One of the first things you'll learn when studying experimental physics is how to come up with all kinds of alternative mechanisms that might explain the result you've observed in your experiment, and then think of ways to test that the results weren't actually caused by those unwanted mechanisms. Most Nobel-prize winning physics experiments were carefully designed to compensate for any relevant secondary effects, and I would even go as far as saying that this is often the largest challenge when doing high-precision experiments.

So the first question I'd ask myself when thinking about cosmic-ray induced errors is how I would ensure that the bit flips are not caused by e.g. problems on the hard drives or the NAND array (which are probably much more likely to occur than cosmic ray events, at least on the surface of the earth).

mherdeg · on April 13, 2022

Yeah that was one of the gotchas in the story at https://blogs.oracle.com/linux/post/attack-of-the-cosmic-ray... -- MAYBE it was a bit flip due to a cosmic ray, or MAYBE it was a bit flip due to another layer of the system that makes RAM chips store and retrieve data.

I like the idea of a physicist who thinks about this and says - "well, why should we shrug and say 'maybe it was a cosmic ray?' Surely we can test this! Let's put the computer in a lead-lined enclosure and benchmark the memory failure rate and see if it changes", or whatever.

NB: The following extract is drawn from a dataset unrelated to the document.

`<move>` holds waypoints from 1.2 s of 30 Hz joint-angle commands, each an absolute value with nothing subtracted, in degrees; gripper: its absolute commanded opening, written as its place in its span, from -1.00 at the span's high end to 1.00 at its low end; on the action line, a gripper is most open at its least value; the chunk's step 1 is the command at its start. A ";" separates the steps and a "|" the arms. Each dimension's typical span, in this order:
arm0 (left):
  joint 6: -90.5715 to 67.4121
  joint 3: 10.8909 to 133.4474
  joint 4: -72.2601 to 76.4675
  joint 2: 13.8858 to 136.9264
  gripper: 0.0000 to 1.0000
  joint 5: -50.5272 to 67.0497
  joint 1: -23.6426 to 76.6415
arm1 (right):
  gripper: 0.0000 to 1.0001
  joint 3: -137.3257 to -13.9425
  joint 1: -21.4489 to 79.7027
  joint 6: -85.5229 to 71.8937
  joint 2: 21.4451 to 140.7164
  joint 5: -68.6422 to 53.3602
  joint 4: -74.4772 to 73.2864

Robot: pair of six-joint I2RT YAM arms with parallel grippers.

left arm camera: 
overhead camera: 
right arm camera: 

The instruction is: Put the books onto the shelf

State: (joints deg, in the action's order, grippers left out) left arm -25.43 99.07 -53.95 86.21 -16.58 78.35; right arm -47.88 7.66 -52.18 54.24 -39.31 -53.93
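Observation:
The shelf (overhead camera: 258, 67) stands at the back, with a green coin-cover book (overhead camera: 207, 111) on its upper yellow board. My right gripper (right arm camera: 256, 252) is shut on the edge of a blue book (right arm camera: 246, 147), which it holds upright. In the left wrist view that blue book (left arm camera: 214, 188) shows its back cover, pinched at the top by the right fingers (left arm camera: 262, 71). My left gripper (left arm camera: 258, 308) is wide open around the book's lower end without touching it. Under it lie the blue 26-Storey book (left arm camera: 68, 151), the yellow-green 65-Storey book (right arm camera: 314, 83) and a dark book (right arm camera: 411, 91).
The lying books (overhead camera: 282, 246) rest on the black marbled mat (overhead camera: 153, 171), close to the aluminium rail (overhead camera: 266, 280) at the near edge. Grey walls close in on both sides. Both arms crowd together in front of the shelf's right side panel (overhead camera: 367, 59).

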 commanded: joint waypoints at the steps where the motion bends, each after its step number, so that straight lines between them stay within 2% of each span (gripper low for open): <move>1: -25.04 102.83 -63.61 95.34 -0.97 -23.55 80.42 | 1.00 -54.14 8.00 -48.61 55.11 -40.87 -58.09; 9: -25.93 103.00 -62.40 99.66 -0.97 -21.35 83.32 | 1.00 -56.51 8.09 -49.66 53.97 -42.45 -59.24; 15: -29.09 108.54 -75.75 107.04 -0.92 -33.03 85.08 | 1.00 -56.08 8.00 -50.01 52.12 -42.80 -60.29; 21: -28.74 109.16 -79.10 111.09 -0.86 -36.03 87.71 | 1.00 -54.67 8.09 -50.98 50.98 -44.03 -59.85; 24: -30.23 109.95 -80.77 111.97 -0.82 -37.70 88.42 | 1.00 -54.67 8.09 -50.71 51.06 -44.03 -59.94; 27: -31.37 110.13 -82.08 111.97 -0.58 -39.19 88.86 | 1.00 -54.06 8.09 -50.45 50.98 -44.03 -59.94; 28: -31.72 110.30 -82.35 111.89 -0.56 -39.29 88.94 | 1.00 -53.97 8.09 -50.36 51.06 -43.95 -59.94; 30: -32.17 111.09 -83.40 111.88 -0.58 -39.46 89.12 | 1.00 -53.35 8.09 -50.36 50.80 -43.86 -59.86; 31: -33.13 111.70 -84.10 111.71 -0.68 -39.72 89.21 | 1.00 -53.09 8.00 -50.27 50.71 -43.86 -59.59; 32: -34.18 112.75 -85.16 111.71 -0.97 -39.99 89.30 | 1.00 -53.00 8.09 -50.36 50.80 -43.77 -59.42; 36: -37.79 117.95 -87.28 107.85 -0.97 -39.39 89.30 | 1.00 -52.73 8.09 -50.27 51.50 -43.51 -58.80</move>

That's a great extension of the classic computer-hacker view that "of course we can understand why this bug happened, we don't have to shrug and say it segfaults until we restart sometimes, we can just dig some more." How far can you go?

withinboredom · on April 14, 2022

We see a correlation between (major) solar activity and hash/signature verification failures from clients -- on the order of millions of verifications per day, only 30k failures per day, max.

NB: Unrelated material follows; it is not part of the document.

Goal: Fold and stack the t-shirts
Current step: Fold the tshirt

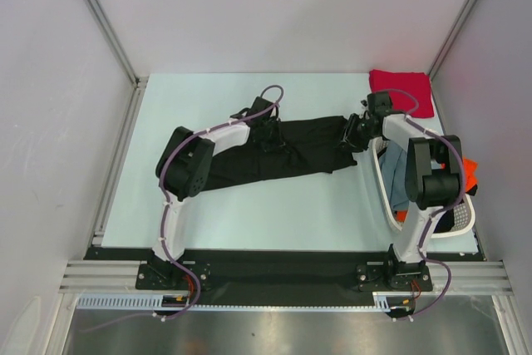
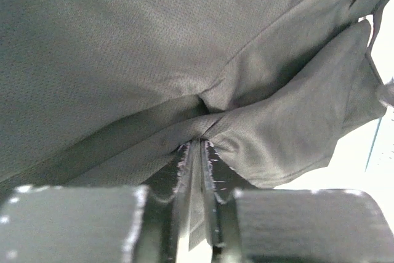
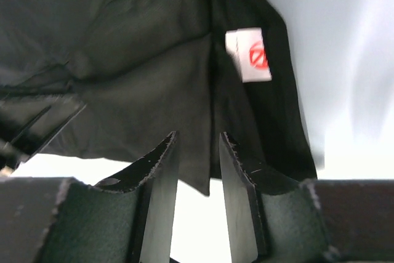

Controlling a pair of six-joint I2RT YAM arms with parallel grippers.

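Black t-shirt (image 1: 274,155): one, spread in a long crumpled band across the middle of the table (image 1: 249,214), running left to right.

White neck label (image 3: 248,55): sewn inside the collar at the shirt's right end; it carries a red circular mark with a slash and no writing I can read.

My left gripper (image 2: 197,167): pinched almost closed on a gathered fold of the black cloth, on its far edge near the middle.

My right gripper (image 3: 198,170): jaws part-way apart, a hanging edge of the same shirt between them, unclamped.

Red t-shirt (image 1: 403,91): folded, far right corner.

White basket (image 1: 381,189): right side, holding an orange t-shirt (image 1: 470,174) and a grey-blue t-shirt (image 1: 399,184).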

I just finished looking into it in our reporting and was pretty impressed to see spikes lineup with dates here: https://www.spaceweatherlive.com/en/solar-activity/top-50-so...

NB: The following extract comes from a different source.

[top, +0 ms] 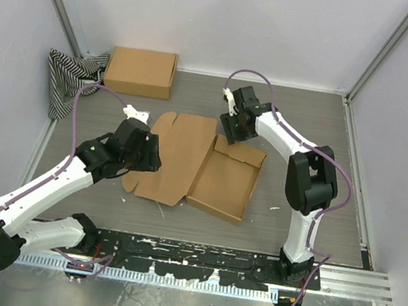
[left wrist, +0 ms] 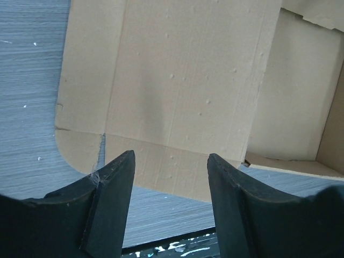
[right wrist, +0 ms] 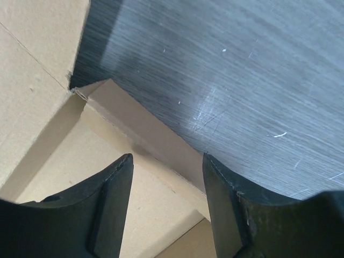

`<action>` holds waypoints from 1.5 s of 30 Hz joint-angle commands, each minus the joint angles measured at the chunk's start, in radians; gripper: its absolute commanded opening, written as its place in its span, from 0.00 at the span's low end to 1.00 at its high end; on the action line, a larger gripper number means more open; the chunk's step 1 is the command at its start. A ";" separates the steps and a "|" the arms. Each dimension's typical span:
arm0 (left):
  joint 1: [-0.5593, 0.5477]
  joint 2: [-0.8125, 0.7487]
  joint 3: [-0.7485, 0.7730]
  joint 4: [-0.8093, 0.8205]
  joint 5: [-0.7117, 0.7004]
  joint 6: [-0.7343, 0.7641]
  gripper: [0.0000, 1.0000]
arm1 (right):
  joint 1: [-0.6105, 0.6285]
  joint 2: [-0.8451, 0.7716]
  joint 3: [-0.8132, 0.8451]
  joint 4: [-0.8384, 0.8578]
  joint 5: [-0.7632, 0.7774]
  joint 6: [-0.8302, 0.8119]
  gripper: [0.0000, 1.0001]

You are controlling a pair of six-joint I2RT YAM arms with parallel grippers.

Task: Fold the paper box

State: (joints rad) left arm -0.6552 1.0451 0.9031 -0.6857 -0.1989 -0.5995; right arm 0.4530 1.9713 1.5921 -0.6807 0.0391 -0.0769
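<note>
The paper box [top: 202,167] lies in the middle of the table: a shallow brown tray [top: 224,180] on the right with its flat lid panel [top: 177,153] spread to the left. My left gripper [top: 142,151] is open and empty at the lid's left edge; its wrist view shows the lid panel [left wrist: 183,80] and its rounded corner flap [left wrist: 80,153] just beyond the fingertips. My right gripper [top: 232,130] is open and empty above the tray's far corner; its wrist view shows the tray's back wall [right wrist: 145,134] running between the fingers.
A second, fully formed brown cardboard box [top: 141,71] sits at the back left beside a black-and-white striped cloth [top: 68,77]. Grey walls close in the table on three sides. A metal rail [top: 194,264] with the arm bases runs along the near edge.
</note>
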 commanded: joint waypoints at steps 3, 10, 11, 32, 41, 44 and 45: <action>0.002 -0.012 -0.001 0.064 0.030 -0.004 0.63 | 0.000 -0.036 -0.089 0.041 -0.037 0.017 0.59; 0.002 -0.040 -0.006 0.057 0.036 -0.007 0.61 | -0.002 -0.065 -0.215 0.067 0.042 0.121 0.44; 0.002 -0.045 -0.003 0.052 0.040 -0.007 0.61 | -0.002 -0.078 -0.235 0.065 0.056 0.143 0.39; 0.002 0.317 0.177 -0.017 0.013 -0.112 0.58 | 0.019 -0.591 -0.787 0.208 0.057 0.758 0.03; 0.002 0.490 0.342 -0.080 -0.083 -0.028 0.61 | 0.018 -0.410 -0.534 0.086 0.094 0.629 0.44; 0.002 0.543 0.366 -0.062 -0.089 -0.014 0.61 | 0.016 -0.374 -0.475 0.048 0.137 0.596 0.48; 0.002 0.568 0.383 -0.063 -0.086 -0.005 0.61 | 0.014 -0.362 -0.460 0.047 0.136 0.586 0.48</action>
State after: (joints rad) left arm -0.6552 1.5463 1.2343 -0.7395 -0.2558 -0.6479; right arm 0.4648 1.5875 1.0485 -0.5945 0.1238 0.5648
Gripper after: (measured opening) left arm 0.609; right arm 0.472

anonymousiam · on April 13, 2022

This is why I always buy ECC/EDAC capable servers. SEUs are a real thing.

Avlin67 · on April 13, 2022

What about overclocking ? does it cause bit flip ? especially low grad DDR4 pushed to its limit…

dextercd · on April 13, 2022

The '1 error for every 256MB memory a month' sounds like way tko much to me.

A program I wrote launches every time I start my computer. It allocates some memory and scans it periodically for unexpected changes. After an equivalent of 15.8 256MB/months no anomalies have been found yet.

Would really like to see more authoritative figures for modern consumer hardware.

dextercd · on April 26, 2022

It did now finally happen, after an equivalent of 18.9 256MB/months.

twoodfin · on April 14, 2022

Google did a pretty comprehensive study on their data center DRAM a decade ago:

https://static.googleusercontent.com/media/research.google.c...

eatonphil · on April 14, 2022

If I wanted to reproduce bitflipping (from any source) on my laptop (any computer, really) over the shortest time frame possible, how could I conduct that experiment? Any pointers welcome.

toast0 · on April 14, 2022

Reduce the memory voltage. This is probably easiest on a DIY desktop, because the controls are more accessible, but you might be able to use overclocking tools to adjust voltages on your laptop.

trollied · on April 13, 2022

I know HN has a decent Factorio fanbase. Factorio properly stresses PC hardware, and borderline memory is usually ok for a casual gamer until you start a Factorio megabase. A decent example is Warger who does speedruns: https://forums.factorio.com/viewtopic.php?f=7&t=100646 https://www.speedrun.com/factorio#100 Those that have played the game - speedruns are amazing to watch, if you haven't already.

BlueTemplar · on April 14, 2022

The FFF about bugfixing talking about potential cosmic ray (or bad hardware) corruption :

https://factorio.com/blog/post/fff-228

0xdeadbeefbabe · on April 14, 2022

How do they know it's cosmic rays and not something else?